Sembra che sia Saba che Viel, i due arrestati a Milano nella casa di via Subiaco, inspiegabilmente zeppa di materiale compromettente, abbiano avuto contatti frequenti con questa centrale, che avessero avuto rapporti con elementi fascisti tra cui Nino Sottosanti e Diego Vandelli. Ciò non significa, sia chiaro, che Saba e Viel e quanti altri come Lazagna e Fioroni appaiono come indiziati nel caso, siano autori o complici della provocazione che ha causato la morte di Feltrinelli; tutti costoro, per il semplice fatto di essere apparsi subito schiacciati da un cumulo incredibile di indizi e di prove plateali, dovrebbero essere niente di più che le vittime predestinate dell’oscura vicenda.

Può sembrare impolitico ed a qualcuno persino auto lesivo il dover ammettere che la delinquenziale infiltrazione fascista, dopo essere riuscita a far incriminare degli anarchici per le bombe del 25 aprile e per quelle del 12 dicembre, sia riuscita, nello svolgimento dello stesso disegno del colpo di Stato, a realizzare altre provocazioni coinvolgendo elementi e gruppi di sinistra. Ma i fatti purtroppo evidenziano con sempre maggiore chiarezza una realtà che non possiamo rifiutare.

Il gruppo «22 ottobre» è stato manovrato e sfruttato da provocatori fascisti come Diego Vandelli. Nell’appartamento di via Subiaco, insieme al Saba, che si professa amico e compagno di Feltrinelli, è stato arrestato Viel, che è amico di Vandelli e legato a noti ambienti fascisti ai quali era legato Nino Sottosanti.

Del resto se la strategia dell’infiltrazione e della provocazione fascista è stata elaborata ad alto livello per essere applicata su vasta scala, se la strage del 12 dicembre ’69 doveva avere un seguito e degli sbocchi operativi nel quadro del colpo di stato fascista, è anche logico che nessun settore della sinistra, così come nessun settore dell’apparato statale, sia stato trascurato. Non dobbiamo chiudere gli occhi di fronte alla realtà delle provocazioni a catena, sempre più pesanti, vaste e spregiudicate di cui è vittima l’estrema sinistra. Noi anarchici, con le montature per gli attentati del 25 aprile e del 12 dicembre ’69 siamo stati i primi ad essere colpiti dalle prove prefabbricate dai fascisti e denunciammo la nuova strategia reazionaria ed il pericolo che essa rappresentava per tutta la sinistra. Oggi è evidente che non si è tenuto sufficientemente conto di quelle drammatiche esperienze, che non c’è stata una adeguata vigilanza rivoluzionaria, per cui altri raggruppamenti sono caduti infantilmente negli stessi errori, si sono aperti alle manovre provocatorie dei pretoriani di Rauti, di Almirante, dei colonnelli greci e delle centrali reazionarie del potere.

E’ estremamente illuminante su questa situazione ma anche gravemente indicativo della leggerezza irresponsabile con cui certi gruppi si muovono, che dopo gli incidenti dell’11 marzo a Milano e la vicenda che ha portato alla morte di Feltrinelli, uno dei dirigenti responsabili di «Potere Operaio», Giorgio Marroni, abbia con disinvoltura dichiarato: «Almeno un decimo degli iscritti al nostro e ad altri gruppi sono guardie di PS. carabinieri, agenti del SID. Molti altri sono spie e provocatori alle dipendenze dei fascisti».
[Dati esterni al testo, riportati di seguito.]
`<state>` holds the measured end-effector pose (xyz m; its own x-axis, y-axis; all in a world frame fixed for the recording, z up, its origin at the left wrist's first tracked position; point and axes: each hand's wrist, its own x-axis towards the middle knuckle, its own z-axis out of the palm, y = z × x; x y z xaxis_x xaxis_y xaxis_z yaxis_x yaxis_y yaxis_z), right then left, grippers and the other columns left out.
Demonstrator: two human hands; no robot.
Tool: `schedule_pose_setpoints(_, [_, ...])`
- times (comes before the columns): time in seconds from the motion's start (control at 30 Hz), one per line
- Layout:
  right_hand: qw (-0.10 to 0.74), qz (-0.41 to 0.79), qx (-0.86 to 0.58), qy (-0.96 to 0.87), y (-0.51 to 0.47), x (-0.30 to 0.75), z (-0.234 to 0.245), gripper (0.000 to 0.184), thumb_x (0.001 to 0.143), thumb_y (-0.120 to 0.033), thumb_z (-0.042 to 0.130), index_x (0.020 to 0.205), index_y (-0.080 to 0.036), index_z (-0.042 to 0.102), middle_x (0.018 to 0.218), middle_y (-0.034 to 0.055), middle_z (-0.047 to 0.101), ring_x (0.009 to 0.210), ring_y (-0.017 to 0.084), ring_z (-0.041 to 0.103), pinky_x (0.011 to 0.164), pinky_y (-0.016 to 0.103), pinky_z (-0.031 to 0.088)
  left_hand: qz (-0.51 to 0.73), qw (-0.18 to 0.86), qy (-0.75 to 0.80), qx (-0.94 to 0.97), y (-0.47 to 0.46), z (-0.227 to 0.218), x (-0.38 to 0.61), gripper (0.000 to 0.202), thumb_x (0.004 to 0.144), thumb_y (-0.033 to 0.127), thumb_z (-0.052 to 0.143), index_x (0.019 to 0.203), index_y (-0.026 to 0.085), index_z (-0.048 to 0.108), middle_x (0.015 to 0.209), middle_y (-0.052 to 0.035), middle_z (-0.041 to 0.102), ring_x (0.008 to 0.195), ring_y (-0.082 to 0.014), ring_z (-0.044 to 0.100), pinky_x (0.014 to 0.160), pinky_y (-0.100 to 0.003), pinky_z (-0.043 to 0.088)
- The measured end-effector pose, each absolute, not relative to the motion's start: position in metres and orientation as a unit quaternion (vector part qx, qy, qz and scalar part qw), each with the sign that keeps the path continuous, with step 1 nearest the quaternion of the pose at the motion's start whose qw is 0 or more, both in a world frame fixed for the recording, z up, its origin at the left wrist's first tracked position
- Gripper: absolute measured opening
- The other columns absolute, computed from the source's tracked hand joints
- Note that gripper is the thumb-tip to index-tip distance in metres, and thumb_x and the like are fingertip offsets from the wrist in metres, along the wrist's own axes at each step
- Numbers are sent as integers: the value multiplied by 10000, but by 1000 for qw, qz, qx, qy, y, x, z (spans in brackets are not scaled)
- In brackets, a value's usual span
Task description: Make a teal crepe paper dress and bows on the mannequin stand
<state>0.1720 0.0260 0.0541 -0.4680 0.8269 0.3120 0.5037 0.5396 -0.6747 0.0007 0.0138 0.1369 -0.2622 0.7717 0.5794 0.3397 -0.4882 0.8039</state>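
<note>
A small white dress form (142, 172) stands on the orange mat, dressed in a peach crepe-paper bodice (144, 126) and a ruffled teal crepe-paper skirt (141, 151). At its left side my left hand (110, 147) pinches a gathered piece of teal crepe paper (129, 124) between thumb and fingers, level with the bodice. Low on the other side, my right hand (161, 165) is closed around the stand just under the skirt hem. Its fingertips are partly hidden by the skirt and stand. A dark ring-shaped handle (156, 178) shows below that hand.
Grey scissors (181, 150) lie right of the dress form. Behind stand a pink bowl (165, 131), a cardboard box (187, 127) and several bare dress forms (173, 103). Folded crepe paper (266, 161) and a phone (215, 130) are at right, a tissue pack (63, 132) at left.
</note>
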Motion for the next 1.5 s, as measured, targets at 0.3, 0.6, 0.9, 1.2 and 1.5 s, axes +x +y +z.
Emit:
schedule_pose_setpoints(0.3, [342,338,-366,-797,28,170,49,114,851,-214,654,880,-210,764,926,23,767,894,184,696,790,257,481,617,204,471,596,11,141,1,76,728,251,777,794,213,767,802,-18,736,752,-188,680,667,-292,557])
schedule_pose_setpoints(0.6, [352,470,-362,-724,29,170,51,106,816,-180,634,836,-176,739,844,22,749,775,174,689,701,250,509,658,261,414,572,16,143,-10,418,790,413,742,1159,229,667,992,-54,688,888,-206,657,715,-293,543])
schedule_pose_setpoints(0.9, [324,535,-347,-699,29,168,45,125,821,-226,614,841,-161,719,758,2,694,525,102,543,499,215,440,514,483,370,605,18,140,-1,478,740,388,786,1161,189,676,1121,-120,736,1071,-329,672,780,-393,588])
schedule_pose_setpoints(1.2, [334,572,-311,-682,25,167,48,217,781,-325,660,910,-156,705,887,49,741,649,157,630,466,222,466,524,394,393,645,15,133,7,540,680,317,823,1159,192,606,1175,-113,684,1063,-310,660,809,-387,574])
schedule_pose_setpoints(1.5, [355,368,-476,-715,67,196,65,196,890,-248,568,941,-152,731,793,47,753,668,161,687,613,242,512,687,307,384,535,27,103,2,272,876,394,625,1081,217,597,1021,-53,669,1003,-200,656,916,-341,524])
Così è possibile capire come sia stato sfacciatamente facile per poliziotti e magistrati seguire le preordinate piste che dovevano portarli a scoprire i predestinati indiziati. Dal ritrovamento del pulmino a quello della «124», dalla individuazione di Fioroni e Saba, fino al ridicolo arresto di Castagnino, la cui presunta responsabilità era stata «soffiata» alla magistratura con una denuncia anonima più di una settimana prima che si scoprisse la lettera di Feltrinelli a «Saetta», tutto precostituito.

Forse non si riuscirà mai a trovare il capo della matassa, perchè ciò porterebbe all’incriminazione di gente che per il ruolo che ricopre negli apparati di potere non può essere toccata. Ma per noi è fuori di dubbio che dietro varie etichette di sinistra come il «22 marzo», il «22 ottobre», GAP, e le fantomatiche Brigate Rosse abbiamo agito ed agiscano, con l’evidente scopo di promuovere misure repressive contro la sinistra, agenti provocatori fascisti e di Stato.